I've ripped a bunch of CDs and looked at the levels they use. The important number is the overall
average power. That's what Sound Forge and Wavelab will tell you. In pop music (and techno) there
is basically no dynamic range, with an overall RMS average somewhere between -11dB and 13dB. That's what your target has to be. You locate a section of your track that represents its loudest
level, get the RMS level, and use that as a guide of what to do with the Ultramaximizer.

The Ultramaximizer threshold determines the gain change through limiting. If you set the threshold down -6dB, the output is roughly 6dB louder (i.e. twice as loud). If your mix is well
balanced to begin with, all you really need to do is run the maximizer and let it go at that.

Two things can happen with this which will require some remediation -- the bass frequencies can be heavy enough to push the limiter to the point that the mids and highs get sucked out, and the high end can get really 'splashy' sounding and harsh.

The first you can fix with a multiband compressor. This reduces the dynamic range of each frequency range separately and then recombines them. You can adjust the bands' relative volume with the makeup gain control.
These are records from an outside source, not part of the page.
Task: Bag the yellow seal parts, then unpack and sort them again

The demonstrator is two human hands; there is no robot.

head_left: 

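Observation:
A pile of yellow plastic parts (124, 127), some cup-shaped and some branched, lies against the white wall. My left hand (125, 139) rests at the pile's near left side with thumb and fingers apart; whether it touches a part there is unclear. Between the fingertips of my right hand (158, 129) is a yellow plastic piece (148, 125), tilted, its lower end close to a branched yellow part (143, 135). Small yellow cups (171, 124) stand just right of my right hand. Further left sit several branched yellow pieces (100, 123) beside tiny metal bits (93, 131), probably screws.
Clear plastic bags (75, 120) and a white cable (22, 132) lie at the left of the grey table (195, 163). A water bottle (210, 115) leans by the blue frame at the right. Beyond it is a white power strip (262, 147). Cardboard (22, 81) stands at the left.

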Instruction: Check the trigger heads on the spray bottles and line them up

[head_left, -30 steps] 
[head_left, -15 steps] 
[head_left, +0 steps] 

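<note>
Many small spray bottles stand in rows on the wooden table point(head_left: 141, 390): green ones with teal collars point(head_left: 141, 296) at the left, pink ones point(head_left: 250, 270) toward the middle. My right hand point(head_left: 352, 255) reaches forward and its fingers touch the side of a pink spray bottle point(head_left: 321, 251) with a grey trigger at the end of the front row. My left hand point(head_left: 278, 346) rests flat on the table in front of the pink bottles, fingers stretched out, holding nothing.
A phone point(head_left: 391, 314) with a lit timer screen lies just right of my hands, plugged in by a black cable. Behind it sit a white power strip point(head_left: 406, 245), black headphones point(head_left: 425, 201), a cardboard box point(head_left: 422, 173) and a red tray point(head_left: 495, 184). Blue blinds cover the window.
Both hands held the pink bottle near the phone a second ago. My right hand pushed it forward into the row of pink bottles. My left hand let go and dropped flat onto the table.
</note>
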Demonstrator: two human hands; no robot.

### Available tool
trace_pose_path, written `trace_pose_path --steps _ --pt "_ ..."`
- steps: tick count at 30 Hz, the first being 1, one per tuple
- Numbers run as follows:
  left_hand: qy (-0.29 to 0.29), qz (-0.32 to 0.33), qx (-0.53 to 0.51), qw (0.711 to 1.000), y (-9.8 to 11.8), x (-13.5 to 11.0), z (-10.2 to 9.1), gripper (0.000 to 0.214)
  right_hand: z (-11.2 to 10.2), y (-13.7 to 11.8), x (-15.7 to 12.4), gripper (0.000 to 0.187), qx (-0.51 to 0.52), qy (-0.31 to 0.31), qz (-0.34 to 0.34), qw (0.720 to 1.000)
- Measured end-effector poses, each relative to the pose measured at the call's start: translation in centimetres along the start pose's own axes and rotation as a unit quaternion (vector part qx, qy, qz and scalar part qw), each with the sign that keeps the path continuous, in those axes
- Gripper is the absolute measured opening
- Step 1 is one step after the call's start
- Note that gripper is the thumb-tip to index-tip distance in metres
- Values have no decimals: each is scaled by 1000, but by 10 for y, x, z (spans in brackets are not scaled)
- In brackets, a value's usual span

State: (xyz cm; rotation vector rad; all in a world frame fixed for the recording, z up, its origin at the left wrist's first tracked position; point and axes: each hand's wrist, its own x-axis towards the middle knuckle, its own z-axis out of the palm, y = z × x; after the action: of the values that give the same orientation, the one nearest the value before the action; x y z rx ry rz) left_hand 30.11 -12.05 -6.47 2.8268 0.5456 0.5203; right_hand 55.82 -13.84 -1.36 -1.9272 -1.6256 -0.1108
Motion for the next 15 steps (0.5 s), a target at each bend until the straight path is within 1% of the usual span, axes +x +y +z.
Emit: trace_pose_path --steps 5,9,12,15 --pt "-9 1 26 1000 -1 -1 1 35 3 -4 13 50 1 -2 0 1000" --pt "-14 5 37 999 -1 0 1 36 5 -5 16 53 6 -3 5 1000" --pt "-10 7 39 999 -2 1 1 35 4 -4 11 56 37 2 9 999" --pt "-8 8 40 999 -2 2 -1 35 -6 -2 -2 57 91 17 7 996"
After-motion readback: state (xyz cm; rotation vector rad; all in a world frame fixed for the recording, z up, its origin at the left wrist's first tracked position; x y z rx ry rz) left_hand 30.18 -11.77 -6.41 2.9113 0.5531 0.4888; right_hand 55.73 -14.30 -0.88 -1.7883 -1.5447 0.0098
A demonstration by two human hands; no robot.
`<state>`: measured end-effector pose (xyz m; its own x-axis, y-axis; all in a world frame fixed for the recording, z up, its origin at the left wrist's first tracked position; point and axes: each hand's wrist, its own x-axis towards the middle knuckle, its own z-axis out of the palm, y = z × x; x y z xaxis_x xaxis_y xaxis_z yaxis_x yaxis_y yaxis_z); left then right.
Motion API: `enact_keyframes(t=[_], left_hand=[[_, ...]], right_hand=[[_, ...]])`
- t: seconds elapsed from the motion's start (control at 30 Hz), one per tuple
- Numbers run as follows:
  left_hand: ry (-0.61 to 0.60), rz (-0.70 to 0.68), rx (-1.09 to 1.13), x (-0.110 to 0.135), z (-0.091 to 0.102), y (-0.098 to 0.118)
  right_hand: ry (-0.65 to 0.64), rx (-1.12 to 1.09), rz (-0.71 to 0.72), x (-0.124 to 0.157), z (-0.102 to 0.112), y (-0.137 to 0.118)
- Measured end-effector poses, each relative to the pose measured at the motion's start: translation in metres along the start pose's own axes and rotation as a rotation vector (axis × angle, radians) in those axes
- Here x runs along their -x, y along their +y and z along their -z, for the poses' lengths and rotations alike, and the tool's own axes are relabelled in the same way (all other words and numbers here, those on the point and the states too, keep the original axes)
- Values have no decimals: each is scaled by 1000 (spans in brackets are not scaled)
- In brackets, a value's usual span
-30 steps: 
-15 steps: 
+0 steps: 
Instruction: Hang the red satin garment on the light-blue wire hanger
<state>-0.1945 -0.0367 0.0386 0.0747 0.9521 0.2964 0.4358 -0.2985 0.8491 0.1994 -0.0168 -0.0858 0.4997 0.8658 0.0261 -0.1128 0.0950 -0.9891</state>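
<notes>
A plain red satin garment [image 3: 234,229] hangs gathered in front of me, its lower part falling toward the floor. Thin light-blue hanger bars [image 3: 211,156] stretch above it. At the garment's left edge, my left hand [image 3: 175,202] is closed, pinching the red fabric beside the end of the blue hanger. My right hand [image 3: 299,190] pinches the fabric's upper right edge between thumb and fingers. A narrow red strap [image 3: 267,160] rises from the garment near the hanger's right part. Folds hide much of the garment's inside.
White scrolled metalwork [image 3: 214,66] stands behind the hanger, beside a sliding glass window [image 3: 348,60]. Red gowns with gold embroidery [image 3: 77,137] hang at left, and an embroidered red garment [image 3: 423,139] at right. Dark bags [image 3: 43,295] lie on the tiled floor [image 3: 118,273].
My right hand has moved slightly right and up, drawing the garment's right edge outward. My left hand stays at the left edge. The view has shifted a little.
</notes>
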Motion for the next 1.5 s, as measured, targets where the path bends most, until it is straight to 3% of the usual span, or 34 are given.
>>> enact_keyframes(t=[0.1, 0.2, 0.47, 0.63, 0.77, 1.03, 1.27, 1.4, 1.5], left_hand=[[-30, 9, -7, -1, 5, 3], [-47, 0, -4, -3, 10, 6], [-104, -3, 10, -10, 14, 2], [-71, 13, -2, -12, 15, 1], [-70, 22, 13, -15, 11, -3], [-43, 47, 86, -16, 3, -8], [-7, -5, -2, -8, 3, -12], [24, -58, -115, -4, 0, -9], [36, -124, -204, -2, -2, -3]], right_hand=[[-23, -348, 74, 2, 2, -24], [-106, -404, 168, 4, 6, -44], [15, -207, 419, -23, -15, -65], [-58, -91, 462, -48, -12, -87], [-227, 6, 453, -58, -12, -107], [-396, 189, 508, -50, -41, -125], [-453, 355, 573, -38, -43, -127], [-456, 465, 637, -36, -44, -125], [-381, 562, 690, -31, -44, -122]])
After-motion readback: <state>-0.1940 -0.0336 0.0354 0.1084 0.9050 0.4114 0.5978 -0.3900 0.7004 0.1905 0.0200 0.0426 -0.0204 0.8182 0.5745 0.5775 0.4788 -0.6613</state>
You'd put this in the signal chain before the maximizer -- the maximizer always comes last.

The multiband compressor can be used to get rid of some of the splash, by putting a band between 3000 and 6000 hz, and lowering the threshold until this band gets significant gain reduction. But what seems to help smooth things out with much less tweaking is a de-esser. The de-esser should come before any EQ or compression (or maximizing), as it changes the signal level by doing frequency dependent compression. It works globally -- i.e. it compresses the entire signal, but the compressor is triggered just by that SSS/SHHH band, so that when those frequencies are loud the overall gain cuts.

De-essers can really smooth out the sound, but like anything else in mastering, it pays to use it subtly.